Briefly I would draw certain practical lessons out of this important truth: the first is, if the whole farm of the church belongs exclusively to the great Master Worker, and the laborers are worth nothing without him, let this promote unity among all whom he employs. If we are all under one Master, do not let us quarrel. It is a miserable business when we cannot bear to see good being done by those of a different denomination who work in ways of their own. If a new laborer comes on the farm, and he uses a hoe of a new shape, shall I become his enemy? If he does his work better than I do mine, shall I be jealous? Do you not remember reading in the Scriptures that, upon one occasion, the disciples could not cast out a devil? This ought to have made them humble; but to our surprise we read a few verses further on that they saw one casting out devils in Christ's name, and they forbade him because he followed not with their company. They could not cast out the devil themselves, and they forbade those who could. A certain band of people are going about winning souls, but because they are not doing it in our fashion, we do not like it. It is true they have odd ways; but they do really save souls, and that is the main point. Instead of cavilling, let us encourage all on Christ's side. Wisdom is justified of her children, though some of them are far from handsome. The laborers ought to be satisfied with the new ploughman if their Master smiles upon him. Brother, if the great Lord has employed you, it is no business of mine to question his choice. Can I lend you a hand? Can I show you how to work better? Or can you show me how I can improve? This is the proper behavior of one workman to another.
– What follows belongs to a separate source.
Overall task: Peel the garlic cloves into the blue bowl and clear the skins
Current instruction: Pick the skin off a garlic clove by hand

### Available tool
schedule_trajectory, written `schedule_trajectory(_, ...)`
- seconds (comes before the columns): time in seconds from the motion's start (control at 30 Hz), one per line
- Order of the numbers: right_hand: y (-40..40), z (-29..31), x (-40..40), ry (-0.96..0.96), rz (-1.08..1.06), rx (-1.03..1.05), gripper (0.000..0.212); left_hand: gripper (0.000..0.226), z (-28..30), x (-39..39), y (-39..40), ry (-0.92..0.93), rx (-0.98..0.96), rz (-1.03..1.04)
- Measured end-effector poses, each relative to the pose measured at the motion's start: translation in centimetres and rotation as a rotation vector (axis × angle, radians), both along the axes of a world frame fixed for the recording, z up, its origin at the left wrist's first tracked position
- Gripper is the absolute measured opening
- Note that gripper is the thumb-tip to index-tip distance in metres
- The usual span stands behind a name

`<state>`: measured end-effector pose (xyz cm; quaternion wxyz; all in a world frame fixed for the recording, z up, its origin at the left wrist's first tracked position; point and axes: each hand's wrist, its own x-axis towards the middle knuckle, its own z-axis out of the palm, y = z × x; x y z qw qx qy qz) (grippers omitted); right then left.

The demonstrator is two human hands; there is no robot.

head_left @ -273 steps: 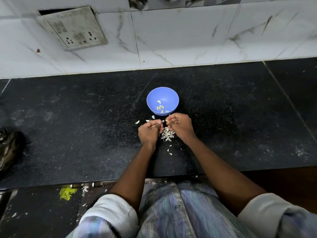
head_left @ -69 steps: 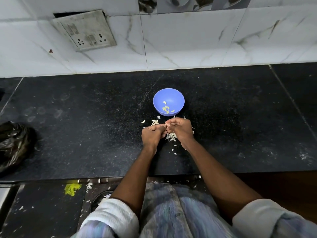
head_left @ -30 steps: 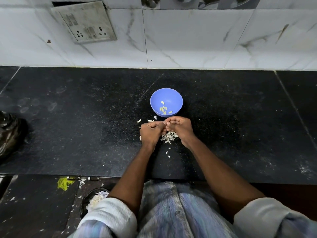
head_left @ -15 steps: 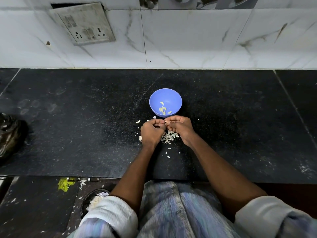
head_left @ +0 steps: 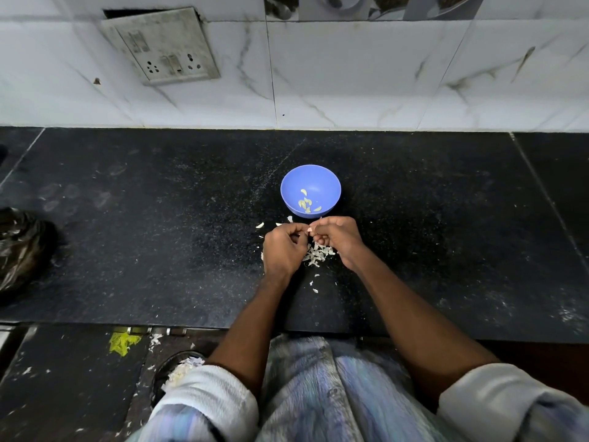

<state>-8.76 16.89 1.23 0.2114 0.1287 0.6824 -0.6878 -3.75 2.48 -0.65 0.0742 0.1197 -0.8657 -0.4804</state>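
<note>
The blue bowl [head_left: 310,180] stands on the black counter [head_left: 159,234] and holds several peeled garlic cloves [head_left: 307,203]. Just in front of it my left hand [head_left: 282,248] and my right hand [head_left: 339,239] meet fingertip to fingertip. Both have curled fingers and pinch a small garlic clove [head_left: 309,229] between them, most of it hidden. A heap of white skins [head_left: 318,254] lies under and between my hands. Loose cloves or skin bits [head_left: 260,225] lie left of the bowl.
A black plastic bag [head_left: 22,250] sits at the counter's left edge. The tiled wall with a switch plate [head_left: 162,47] rises behind. Below the counter edge a round container [head_left: 178,368] with white skins and a yellow scrap [head_left: 122,342] lie on the floor.
Both hands stay in front of the bowl, working the clove; fingertips have shifted slightly. The camera view moved a little. The skin heap and bowl have not moved.
</note>
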Motion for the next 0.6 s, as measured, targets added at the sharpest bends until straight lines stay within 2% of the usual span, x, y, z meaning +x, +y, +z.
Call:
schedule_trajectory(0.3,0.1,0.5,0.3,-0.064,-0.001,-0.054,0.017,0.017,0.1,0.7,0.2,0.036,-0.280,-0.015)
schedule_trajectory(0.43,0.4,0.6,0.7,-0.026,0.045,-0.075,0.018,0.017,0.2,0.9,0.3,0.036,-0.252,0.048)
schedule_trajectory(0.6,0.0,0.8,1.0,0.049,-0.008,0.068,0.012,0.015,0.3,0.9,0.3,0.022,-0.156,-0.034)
This truth, however, ought to keep all the laborers very dependent. Are you going to preach, young man? "Yes, I am going to do a great deal of good." Are you? Have you forgotten that you are nothing? "Neither is he that planteth anything." A divine is coming brimful of the gospel to comfort the saints. If he is not coming in strict dependence upon God, he, too, is nothing. "Neither is he that watereth anything." Power belongeth unto God. Man is vanity and his words are wind; to God alone belongeth power and wisdom. If we keep our places in all lowliness our Lord will use us; but if we exalt ourselves he will leave us to our nothingness.

Next notice that this fact ennobles everybody who labors in God's husbandry. My soul is lifted up with joy when I mark these words, "For we are laborers together with God": mere laborers on his farm, and yet laborers with him. Does the Lord work with us? We know he does by the signs following. "My Father worketh hitherto, and I work," is language for all the sons of God as well as for the great Firstborn. God is with you, my brethren, when you are serving him with all your heart. Speaking to your class concerning Jesus, it is God that speaks by you; picking up that stranger on the way, and telling him of salvation by faith, Christ is speaking through you even as he spoke with the woman at the well; addressing the rough crowd in the open air, young man, if you are preaching pardon through the atoning blood, it is the God of Peter who is testifying of his Son, even as he did on the day of Pentecost.

But, lastly, how this should drive us to our knees. Since we are nothing without God, let us cry mightily unto him for help in this our holy service. Let both sower and reaper pray together, or they will never rejoice together. If the blessing be withheld, it is because we do not cry for it and expect it. Brother laborers, come to the mercy-seat, and we shall yet see the reapers return from the fields bringing their sheaves with them, though, perhaps, they went forth weeping to the sowing. To our Father, who is the husbandman, be all glory, for ever and ever. Amen.